#### [PROMPT]
Report every line of the data that includes "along".

#### [SUPPLIED INFORMATION]
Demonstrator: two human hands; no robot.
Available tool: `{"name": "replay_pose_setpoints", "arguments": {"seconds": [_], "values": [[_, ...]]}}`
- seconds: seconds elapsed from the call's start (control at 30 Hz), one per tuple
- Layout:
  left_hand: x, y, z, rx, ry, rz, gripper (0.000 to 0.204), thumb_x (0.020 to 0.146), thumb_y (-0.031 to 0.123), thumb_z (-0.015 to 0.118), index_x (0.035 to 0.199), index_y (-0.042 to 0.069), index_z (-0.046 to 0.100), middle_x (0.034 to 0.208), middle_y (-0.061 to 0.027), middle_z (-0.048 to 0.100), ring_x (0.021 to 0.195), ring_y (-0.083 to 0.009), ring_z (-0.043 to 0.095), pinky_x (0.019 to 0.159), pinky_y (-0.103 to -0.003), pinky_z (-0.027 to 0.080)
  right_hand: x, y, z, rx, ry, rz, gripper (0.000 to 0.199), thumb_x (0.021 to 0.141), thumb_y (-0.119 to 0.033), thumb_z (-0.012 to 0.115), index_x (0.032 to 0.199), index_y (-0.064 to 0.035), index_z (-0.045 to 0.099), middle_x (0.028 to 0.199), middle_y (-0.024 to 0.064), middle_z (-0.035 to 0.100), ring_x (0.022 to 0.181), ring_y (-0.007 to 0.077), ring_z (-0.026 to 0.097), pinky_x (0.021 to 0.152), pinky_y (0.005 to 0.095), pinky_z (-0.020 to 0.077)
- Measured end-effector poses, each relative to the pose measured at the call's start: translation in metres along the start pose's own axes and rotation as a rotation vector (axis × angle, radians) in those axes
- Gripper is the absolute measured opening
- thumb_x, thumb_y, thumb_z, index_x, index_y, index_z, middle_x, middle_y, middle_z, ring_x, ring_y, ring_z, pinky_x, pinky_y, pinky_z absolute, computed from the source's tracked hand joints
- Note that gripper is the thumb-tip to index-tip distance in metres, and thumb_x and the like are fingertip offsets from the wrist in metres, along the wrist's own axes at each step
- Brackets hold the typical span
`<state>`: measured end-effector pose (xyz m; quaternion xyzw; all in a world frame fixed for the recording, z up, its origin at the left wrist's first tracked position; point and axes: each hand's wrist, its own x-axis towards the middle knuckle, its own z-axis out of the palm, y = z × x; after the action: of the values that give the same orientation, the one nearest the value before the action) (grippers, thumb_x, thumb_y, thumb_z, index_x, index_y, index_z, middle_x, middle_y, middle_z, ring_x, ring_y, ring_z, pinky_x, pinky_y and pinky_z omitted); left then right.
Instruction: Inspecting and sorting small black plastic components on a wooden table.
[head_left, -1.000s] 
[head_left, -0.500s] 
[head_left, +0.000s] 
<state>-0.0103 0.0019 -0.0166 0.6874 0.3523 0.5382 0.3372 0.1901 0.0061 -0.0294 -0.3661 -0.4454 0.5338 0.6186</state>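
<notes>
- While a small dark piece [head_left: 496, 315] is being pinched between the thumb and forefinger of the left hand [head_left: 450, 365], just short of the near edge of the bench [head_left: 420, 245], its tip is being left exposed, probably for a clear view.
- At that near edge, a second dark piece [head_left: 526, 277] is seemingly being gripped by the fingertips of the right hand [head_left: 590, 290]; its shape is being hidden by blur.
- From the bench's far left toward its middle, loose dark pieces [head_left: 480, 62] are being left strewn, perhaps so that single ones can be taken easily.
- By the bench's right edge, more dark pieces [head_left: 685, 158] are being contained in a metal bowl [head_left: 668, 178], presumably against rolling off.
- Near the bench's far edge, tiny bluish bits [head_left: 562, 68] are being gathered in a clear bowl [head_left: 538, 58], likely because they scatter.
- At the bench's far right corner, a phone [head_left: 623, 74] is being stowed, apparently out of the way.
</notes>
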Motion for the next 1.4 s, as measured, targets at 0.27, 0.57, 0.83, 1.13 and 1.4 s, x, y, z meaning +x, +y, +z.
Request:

#### [REPLY]
- Measured end-effector poses, each relative to the pose measured at the call's start: translation in metres along the start pose's own axes and rotation as a rotation vector (axis × angle, radians) in those axes
- Note that gripper is the thumb-tip to index-tip distance in metres, and thumb_x and the like are fingertip offsets from the wrist in metres, along the wrist's own axes at each step

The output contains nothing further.